» **EXERCISE BRIEF**
Your task is to count the lines of the entries below that include the word "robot" and to give only the resulting number.

(Source data)
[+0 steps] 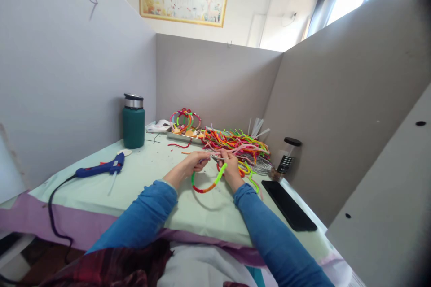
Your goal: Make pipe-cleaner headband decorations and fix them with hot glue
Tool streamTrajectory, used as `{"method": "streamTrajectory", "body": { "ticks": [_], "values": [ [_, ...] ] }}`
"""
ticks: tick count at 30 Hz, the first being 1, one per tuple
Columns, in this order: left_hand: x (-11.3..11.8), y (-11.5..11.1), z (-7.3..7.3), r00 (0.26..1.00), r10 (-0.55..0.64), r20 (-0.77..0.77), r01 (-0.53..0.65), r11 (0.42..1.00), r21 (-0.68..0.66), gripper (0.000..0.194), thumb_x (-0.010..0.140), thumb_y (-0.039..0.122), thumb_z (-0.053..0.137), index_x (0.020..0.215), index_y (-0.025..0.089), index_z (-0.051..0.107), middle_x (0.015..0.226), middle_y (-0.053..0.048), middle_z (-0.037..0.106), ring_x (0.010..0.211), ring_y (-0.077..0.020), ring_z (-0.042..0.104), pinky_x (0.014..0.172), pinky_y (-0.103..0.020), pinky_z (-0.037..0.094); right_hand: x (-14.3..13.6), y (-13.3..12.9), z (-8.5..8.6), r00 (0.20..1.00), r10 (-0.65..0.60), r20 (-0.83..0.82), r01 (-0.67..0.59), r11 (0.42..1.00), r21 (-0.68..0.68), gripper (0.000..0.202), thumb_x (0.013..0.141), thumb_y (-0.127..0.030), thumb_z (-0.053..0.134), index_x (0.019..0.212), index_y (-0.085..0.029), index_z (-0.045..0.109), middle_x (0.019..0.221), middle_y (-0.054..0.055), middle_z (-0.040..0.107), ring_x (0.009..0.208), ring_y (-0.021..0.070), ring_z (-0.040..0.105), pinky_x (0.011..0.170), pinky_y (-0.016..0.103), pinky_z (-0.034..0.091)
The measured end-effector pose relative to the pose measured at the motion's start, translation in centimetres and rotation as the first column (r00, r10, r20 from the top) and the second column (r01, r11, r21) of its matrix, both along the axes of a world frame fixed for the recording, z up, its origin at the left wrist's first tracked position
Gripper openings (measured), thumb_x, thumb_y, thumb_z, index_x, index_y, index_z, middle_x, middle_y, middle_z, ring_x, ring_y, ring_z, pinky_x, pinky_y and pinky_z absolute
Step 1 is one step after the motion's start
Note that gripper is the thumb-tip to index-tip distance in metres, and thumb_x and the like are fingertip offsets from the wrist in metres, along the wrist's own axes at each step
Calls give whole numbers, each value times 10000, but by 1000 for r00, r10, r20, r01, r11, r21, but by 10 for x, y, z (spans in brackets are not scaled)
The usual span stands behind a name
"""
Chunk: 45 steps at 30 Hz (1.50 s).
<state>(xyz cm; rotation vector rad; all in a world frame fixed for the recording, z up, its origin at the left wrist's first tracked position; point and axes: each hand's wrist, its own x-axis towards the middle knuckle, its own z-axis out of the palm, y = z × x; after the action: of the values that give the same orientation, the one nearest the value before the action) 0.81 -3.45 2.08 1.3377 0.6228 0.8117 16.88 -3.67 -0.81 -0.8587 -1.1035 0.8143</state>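
Above the middle of the table, my left hand [198, 160] and my right hand [229, 163] are close together, both with bent fingers. Between them hangs a ring wrapped in coloured pipe cleaner [206, 190], with green, red, orange and yellow-green stretches. Its upper ends run up to my fingers. A pale pink strand, apparently a pipe cleaner, spans the gap between my fingertips. My left fingers pinch its left part and my right fingers its right part. Exactly how the fingers grip the ring's ends is too small to make out.
Behind my hands lies a heap of bright pipe cleaners [237, 141], beside a metal tray [185, 138] holding finished rings [185, 119]. Leftward are a green bottle [134, 123] and a corded blue glue gun [101, 168]. A black phone-like slab [288, 205] and a lidded jar [287, 159] stand right.
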Motion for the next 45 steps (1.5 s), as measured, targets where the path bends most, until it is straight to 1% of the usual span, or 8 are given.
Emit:
{"method": "streamTrajectory", "body": {
  "ticks": [5,11,22,26,30,35,41,45],
  "values": [
    [-4,12,0,980,51,191,-10,978,-210,265,827,321,545,659,181,395,475,89,285,335,-19,138,324,-157,79,-3,-4,-1,989,-61,136,54,997,51,376,748,-535,566,586,-196,548,451,-46,446,388,86,349,399,239,252],
    [-8,16,3,936,177,303,-61,932,-356,244,890,257,461,672,178,388,464,89,276,325,-18,149,312,-140,96,-3,-3,-7,946,-16,325,-15,996,92,391,800,-461,538,515,-193,534,414,-42,422,405,86,348,429,230,258],
    [-2,15,-3,941,294,167,-274,953,-131,210,769,185,594,670,177,410,446,113,260,320,-16,166,345,-157,78,-11,-17,0,926,191,326,-215,976,42,392,776,-465,613,531,-160,592,442,-36,436,419,75,355,429,230,240],
    [-2,13,-5,928,368,47,-367,930,-33,181,776,211,596,681,171,447,456,102,278,326,-22,187,354,-180,81,-8,-13,-1,949,250,194,-258,966,20,325,761,-472,625,691,-158,671,559,-4,567,440,77,385,428,226,262],
    [-1,13,-8,932,359,-55,-360,933,7,172,783,240,591,682,170,469,475,89,288,337,-31,201,360,-193,87,-7,-10,-2,953,290,88,-293,956,16,319,724,-451,666,879,-174,698,690,21,652,488,91,451,447,226,307],
    [-2,15,-9,953,300,-49,-301,953,-29,154,791,255,565,698,171,476,492,88,278,350,-37,187,364,-189,96,-7,-9,-2,932,361,28,-361,932,-1,321,686,-415,709,916,-192,693,731,27,680,568,119,527,485,229,352],
    [1,18,-11,901,414,-129,-410,910,54,201,798,272,566,662,176,453,477,78,325,339,-38,221,359,-192,117,-5,-8,1,939,331,-97,-333,943,-2,341,683,-422,725,905,-165,685,787,45,690,520,86,484,464,211,338],
    [4,16,-12,895,405,-187,-395,914,91,168,783,259,576,668,170,491,457,75,337,330,-44,229,353,-204,125,-6,-15,6,896,431,-109,-435,900,-18,375,682,-454,720,947,-192,679,874,53,696,579,105,530,477,212,374]
  ]
}}
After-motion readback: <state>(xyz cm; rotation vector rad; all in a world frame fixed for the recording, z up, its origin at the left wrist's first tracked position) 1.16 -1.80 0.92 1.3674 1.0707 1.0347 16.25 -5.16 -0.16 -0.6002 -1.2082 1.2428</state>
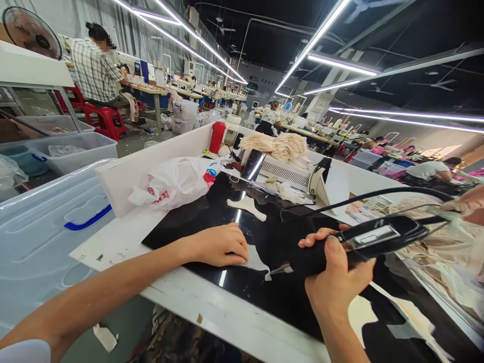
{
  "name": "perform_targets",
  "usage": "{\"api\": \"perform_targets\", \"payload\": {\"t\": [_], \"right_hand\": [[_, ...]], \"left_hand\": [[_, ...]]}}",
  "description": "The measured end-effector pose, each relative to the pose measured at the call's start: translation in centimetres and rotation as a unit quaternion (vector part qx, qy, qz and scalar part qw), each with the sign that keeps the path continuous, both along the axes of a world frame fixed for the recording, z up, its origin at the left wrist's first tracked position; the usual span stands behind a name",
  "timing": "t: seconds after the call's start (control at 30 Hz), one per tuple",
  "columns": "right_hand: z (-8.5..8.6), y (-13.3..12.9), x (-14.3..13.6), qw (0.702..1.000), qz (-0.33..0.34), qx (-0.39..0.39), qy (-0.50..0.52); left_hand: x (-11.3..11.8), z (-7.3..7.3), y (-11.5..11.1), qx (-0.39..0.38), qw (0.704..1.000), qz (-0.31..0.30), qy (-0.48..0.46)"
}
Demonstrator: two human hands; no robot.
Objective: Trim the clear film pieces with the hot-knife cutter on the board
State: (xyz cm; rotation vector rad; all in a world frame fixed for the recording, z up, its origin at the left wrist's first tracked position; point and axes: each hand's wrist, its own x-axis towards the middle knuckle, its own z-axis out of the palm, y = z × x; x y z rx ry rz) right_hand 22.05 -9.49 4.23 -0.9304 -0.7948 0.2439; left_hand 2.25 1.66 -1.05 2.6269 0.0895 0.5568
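My right hand point(338, 277) is wrapped round a black corded handheld tool point(385, 239) with a silver panel on its body. The tool's narrow metal tip point(283, 268) points left and meets the corner of a small white fabric piece point(257, 258). My left hand point(221, 245) presses on that piece's left side with curled fingers, the thumb hidden. Under both lies a glossy black sheet point(212, 214). A second cut white piece point(247, 206) rests farther back, and cream pieces point(361, 315) lie beside my right forearm.
A white plastic bag point(177, 179) sits at the back left of the table, near a red container point(217, 137). Cream fabric point(278, 146) is stacked on a slotted white box. Loose fabric point(442, 252) heaps at right, by another person's hand point(469, 204). A lidded bin point(49, 222) stands left.
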Motion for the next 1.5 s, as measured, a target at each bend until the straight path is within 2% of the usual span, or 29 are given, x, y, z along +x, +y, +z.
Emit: {"api": "perform_targets", "payload": {"t": [0.13, 0.23, 0.33, 0.47, 0.67, 1.03, 1.5], "right_hand": [[0.0, 1.0, 0.9, 0.999, -0.033, 0.007, -0.019], [0.3, 1.4, 0.8, 0.998, -0.047, 0.017, -0.022], [0.8, 1.2, 0.1, 0.999, -0.032, 0.024, -0.016], [1.3, 0.4, -1.7, 1.000, 0.021, 0.020, -0.004], [1.2, 0.2, -3.6, 0.999, 0.048, 0.015, 0.008], [0.6, -0.4, -3.3, 0.998, 0.064, 0.010, 0.004], [0.5, -0.1, -3.1, 0.999, 0.038, 0.007, -0.020]], "left_hand": [[0.2, -0.1, -0.6, -0.038, 0.999, -0.036, 0.000], [0.3, -0.1, -0.9, -0.054, 0.998, -0.040, -0.012], [0.4, -0.1, -1.0, -0.061, 0.998, -0.033, -0.010], [0.5, 0.0, -1.2, -0.047, 0.998, -0.032, 0.002], [0.4, 0.3, -1.1, -0.042, 0.999, -0.025, 0.014], [0.4, 0.2, -1.0, -0.042, 0.999, -0.030, 0.013], [0.5, 0.2, -1.0, -0.036, 0.999, -0.021, -0.002]]}}
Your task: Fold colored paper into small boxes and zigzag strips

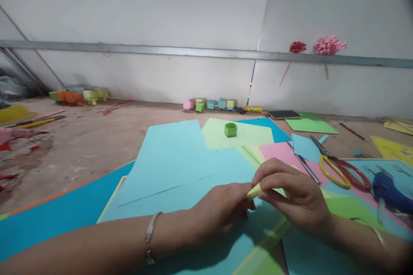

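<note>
A small pale yellow paper piece (254,192) is held between my two hands, above light blue sheets (171,159). My left hand (222,206) pinches its left end, with the fingertips partly hidden. On the other end, the thumb and fingers of my right hand (292,191) are closed. Beyond my hands, a small green open paper box (230,129) stands on a pale green sheet (213,133). Below my right hand lies a pale yellow-green strip (261,249).
Scissors (345,174) with yellow and red handles, a craft knife (303,163) and a blue glue gun (392,191) lie at right. Small coloured paper boxes (211,104) line the wall. More folded paper pieces (70,98) are at back left. A dark phone-like slab (284,114) lies behind.
</note>
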### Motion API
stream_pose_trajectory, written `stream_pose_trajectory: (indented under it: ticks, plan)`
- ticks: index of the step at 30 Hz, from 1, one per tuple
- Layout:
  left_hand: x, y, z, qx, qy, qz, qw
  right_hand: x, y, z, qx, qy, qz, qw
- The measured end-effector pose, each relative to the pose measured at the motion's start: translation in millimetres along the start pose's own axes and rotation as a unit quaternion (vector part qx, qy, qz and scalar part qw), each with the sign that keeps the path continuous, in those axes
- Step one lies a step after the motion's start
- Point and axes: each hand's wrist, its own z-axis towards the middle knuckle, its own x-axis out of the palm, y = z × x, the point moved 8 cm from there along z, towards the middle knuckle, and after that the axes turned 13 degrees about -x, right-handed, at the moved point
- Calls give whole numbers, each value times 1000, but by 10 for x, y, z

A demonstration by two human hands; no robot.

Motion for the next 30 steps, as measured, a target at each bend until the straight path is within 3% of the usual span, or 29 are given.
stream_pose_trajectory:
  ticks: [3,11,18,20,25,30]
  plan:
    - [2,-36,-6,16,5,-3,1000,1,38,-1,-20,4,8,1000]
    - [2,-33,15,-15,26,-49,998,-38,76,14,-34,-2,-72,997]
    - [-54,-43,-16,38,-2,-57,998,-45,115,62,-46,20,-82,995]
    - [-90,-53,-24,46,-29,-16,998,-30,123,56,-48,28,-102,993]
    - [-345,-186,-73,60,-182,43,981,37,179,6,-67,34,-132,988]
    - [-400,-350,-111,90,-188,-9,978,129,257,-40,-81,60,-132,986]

» **RESULT**
2